The new Consumer Financial Protection Bureau (CFPB) is beginning to aggressively set its agenda. After long-delayed implementation and attempts to block the seating of a Director of the new agency, this watchdog’s newest focus will be on debt collection and credit reporting companies. Because these industries’ have a reputation for being abusive and unscrupulous, the CFPB recently announced that it will begin examination into debt collectors who profit more than $10 million a year and credit agencies that profit more than $7 million a year. Thus, the CFPB will set its sights on 175 debt collectors, who make up two-thirds of the debt collection market, and thirty companies in the consumer credit reporting spectrum.According to the New York Times: “Debt collectors and credit reporting companies are bracing for intense scrutiny after the government’s consumer finance watchdog unveiled a broad plan to regulate financial firms that have largely evaded federal oversight.”
For the debt collection and credit reporting industries, the CFPB’s oversight will initiate a new era for both groups. According to Travis Plunkett, the legislative director for the Consumer Federation of America, these industries have been able to skirt federal regulations because the regulators lacked enforcement power, and the regulators only “reacted” to abusive industry practices. Now, the CFPB has the authority to be proactive. Says Plunkett: “You’re looking at problems on the front end rather than going in after the fact. You can actually prevent problems.”

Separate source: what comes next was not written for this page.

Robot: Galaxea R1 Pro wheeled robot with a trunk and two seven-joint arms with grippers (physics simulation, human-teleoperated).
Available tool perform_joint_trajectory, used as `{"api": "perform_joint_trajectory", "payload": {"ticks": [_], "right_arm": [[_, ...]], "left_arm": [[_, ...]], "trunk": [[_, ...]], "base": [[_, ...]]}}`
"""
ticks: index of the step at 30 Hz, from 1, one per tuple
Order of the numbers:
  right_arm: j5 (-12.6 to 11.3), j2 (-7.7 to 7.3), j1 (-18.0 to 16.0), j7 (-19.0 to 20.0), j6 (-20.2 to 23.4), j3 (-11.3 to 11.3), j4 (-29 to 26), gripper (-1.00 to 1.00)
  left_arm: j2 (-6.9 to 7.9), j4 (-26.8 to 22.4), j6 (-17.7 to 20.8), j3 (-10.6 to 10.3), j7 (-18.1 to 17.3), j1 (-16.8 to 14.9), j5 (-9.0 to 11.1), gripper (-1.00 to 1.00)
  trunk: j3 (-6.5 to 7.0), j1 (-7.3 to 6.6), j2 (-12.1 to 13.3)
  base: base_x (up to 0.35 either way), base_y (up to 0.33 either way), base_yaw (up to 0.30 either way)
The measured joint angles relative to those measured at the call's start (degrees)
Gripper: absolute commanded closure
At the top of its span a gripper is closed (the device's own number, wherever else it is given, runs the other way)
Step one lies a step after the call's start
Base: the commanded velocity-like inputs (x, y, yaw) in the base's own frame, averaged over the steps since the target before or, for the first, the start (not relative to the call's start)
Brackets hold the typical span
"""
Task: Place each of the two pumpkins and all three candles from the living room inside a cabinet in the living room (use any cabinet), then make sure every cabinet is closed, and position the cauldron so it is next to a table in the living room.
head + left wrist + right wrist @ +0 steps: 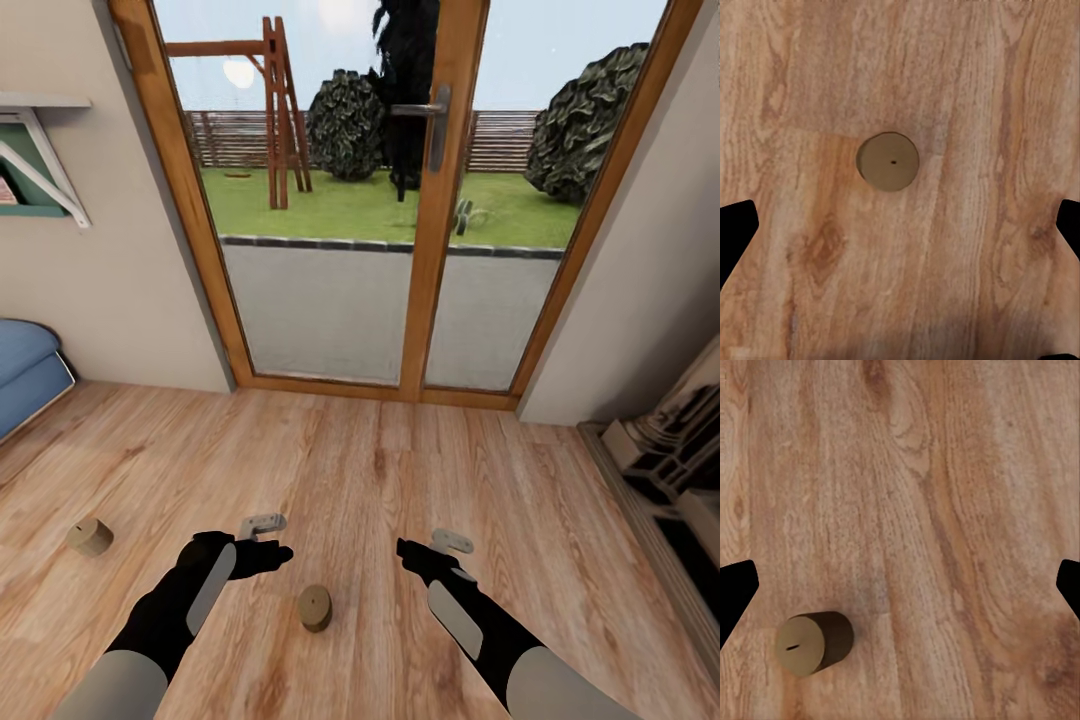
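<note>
Lying on its side on the wooden floor [380,480], one candle [315,607] sits between the two arms, nearer the left gripper [262,541] than the right gripper [440,552]. Both hang above the boards with nothing between their fingers, spread wide in the wrist views, where only the dark tips show at the picture edges.

In the left wrist view the candle [888,160] shows its flat round end with a small wick mark and lies roughly midway between the two fingertips but ahead of them, not yet within their span. In the right wrist view it [814,642] appears on its side, off toward one fingertip and well outside the middle of the opening. A second candle [90,536] stands apart on the floor, far out beyond the left arm.

Judging by its look, the candle is a short, stiff, light cylinder, probably waxy and a little slick. On its side it would likely roll if nudged on the curved wall. The safer hold seems to be across the curved body with the fingers straddling it squarely, closing evenly so neither pad pushes it first.
</note>
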Motion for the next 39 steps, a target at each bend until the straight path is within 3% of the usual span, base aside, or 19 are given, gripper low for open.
{"api": "perform_joint_trajectory", "payload": {"ticks": [9, 12, 16, 21, 25, 39], "right_arm": [[0.0, 0.0, -0.1, 1.4, 3.3, -0.3, -1.9, -1.0], [-0.4, 0.01, -0.1, 1.4, 10.2, -0.4, -5.4, -1.0], [-0.7, 0.06, -0.1, 1.4, 15.9, -0.6, -8.1, -1.0], [-0.7, 0.13, -0.1, 1.4, 22.0, -4.7, -9.8, -1.0], [-0.7, 0.1, -0.1, 1.4, 23.7, -6.5, -10.0, -1.0], [-0.7, 0.05, -0.2, 1.4, 25.0, -7.1, -10.0, -1.0]], "left_arm": [[-0.02, 0.0, 0.0, -0.1, 0.0, 0.0, 0.0, -1.0], [-0.01, 0.0, 0.0, -0.2, 0.0, 0.0, 0.0, -1.0], [0.0, 0.0, 0.0, -0.2, 0.0, 0.0, -0.1, -1.0], [0.0, 0.0, 0.0, -0.1, 0.0, 0.0, -0.1, -1.0], [-0.04, 0.0, 0.0, -0.2, 0.0, 0.0, 0.0, -1.0], [-0.09, 0.3, 0.0, -0.2, 0.0, 0.0, 0.0, -1.0]], "trunk": [[-0.76, 1.98, -3.6], [-1.01, 2.64, -4.8], [-1.36, 3.51, -6.4], [-1.92, 4.61, -8.4], [-2.46, 5.49, -10.0], [-4.82, 8.57, -15.6]], "base": [[0.0, 0.0, 0.0], [0.0, 0.0, 0.0], [0.0, 0.0, 0.0], [0.0, 0.0, 0.0], [0.0, 0.0, 0.0], [0.0, 0.0, 0.0]]}}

As the CFPB continues to set its agenda, it appears that check cashing services will be the next industry that it seeks to regulate. As many believe that the 2008 mortgage meltdown exposed numerous financial companies that abused consumers “[t]his oversight [will] help restore confidence that the federal government is standing beside the American consumer,” said Mr. Richard Cordray, the new director of the CFPB. “Debt collectors and credit reporting agencies have gone unsupervised by the federal government for too long,” says Cordray. “It is time to provide the kind of oversight of these markets that will help ensure that federal laws protecting consumers in these financial markets are being followed.”